The problem: Only one stretch of the data below is wanted: the lines starting at the one with "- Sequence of" and ending at the one with "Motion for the", both included, given again exactly.

Dataset content:
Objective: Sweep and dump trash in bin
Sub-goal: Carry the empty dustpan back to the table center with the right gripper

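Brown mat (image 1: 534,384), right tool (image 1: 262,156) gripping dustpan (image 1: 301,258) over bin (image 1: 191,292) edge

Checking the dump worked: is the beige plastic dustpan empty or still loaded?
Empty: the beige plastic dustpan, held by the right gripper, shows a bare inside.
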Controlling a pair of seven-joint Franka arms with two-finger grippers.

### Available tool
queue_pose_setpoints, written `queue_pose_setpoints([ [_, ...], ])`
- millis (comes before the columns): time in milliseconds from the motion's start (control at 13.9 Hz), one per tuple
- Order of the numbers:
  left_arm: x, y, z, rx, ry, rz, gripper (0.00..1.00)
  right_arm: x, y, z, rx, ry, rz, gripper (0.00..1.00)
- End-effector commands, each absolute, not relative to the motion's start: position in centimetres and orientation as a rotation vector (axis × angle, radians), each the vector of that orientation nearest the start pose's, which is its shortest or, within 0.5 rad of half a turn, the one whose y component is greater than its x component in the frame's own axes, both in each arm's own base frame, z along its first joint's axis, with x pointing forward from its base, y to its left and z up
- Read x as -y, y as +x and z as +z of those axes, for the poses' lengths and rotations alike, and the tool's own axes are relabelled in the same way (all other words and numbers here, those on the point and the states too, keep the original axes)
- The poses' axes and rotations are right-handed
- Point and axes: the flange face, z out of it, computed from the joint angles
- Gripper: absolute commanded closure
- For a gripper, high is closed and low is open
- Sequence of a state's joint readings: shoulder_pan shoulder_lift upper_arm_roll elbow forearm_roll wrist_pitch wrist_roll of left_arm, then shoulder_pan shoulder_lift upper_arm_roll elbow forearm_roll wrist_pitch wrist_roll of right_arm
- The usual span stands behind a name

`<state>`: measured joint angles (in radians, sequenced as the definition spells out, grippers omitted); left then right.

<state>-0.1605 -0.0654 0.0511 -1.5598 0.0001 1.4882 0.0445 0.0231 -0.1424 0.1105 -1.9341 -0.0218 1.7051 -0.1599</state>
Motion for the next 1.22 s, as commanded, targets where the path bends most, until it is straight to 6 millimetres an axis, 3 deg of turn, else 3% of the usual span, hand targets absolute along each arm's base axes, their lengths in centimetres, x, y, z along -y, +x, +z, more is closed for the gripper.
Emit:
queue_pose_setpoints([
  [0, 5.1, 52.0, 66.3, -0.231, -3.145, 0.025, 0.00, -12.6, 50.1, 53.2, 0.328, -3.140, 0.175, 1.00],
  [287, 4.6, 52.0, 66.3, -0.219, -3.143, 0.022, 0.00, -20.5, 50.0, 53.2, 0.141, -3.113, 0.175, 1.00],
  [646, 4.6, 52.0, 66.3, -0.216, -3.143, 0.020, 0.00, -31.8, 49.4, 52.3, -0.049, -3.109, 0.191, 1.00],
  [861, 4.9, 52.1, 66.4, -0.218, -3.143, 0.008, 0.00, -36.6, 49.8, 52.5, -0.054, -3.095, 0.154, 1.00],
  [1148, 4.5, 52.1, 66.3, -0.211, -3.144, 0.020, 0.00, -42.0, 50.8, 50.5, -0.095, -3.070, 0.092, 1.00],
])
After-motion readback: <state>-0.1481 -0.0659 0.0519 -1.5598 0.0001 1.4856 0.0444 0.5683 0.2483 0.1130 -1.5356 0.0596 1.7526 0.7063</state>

Answer for the task:
- Sequence of a state's joint readings: shoulder_pan shoulder_lift upper_arm_roll elbow forearm_roll wrist_pitch wrist_roll of left_arm, then shoulder_pan shoulder_lift upper_arm_roll elbow forearm_roll wrist_pitch wrist_roll of right_arm
- The usual span stands behind a name

`<state>`: measured joint angles (in radians, sequenced as the definition spells out, grippers omitted); left then right.

<state>-0.1605 -0.0654 0.0511 -1.5598 0.0001 1.4882 0.0445 0.0231 -0.1424 0.1105 -1.9341 -0.0218 1.7051 -0.1599</state>
Motion for the next 1.22 s, as commanded, targets where the path bends most, until it is straight to 6 millimetres an axis, 3 deg of turn, else 3% of the usual span, hand targets absolute along each arm's base axes, their lengths in centimetres, x, y, z along -y, +x, +z, more is closed for the gripper.

What needed an answer now has one.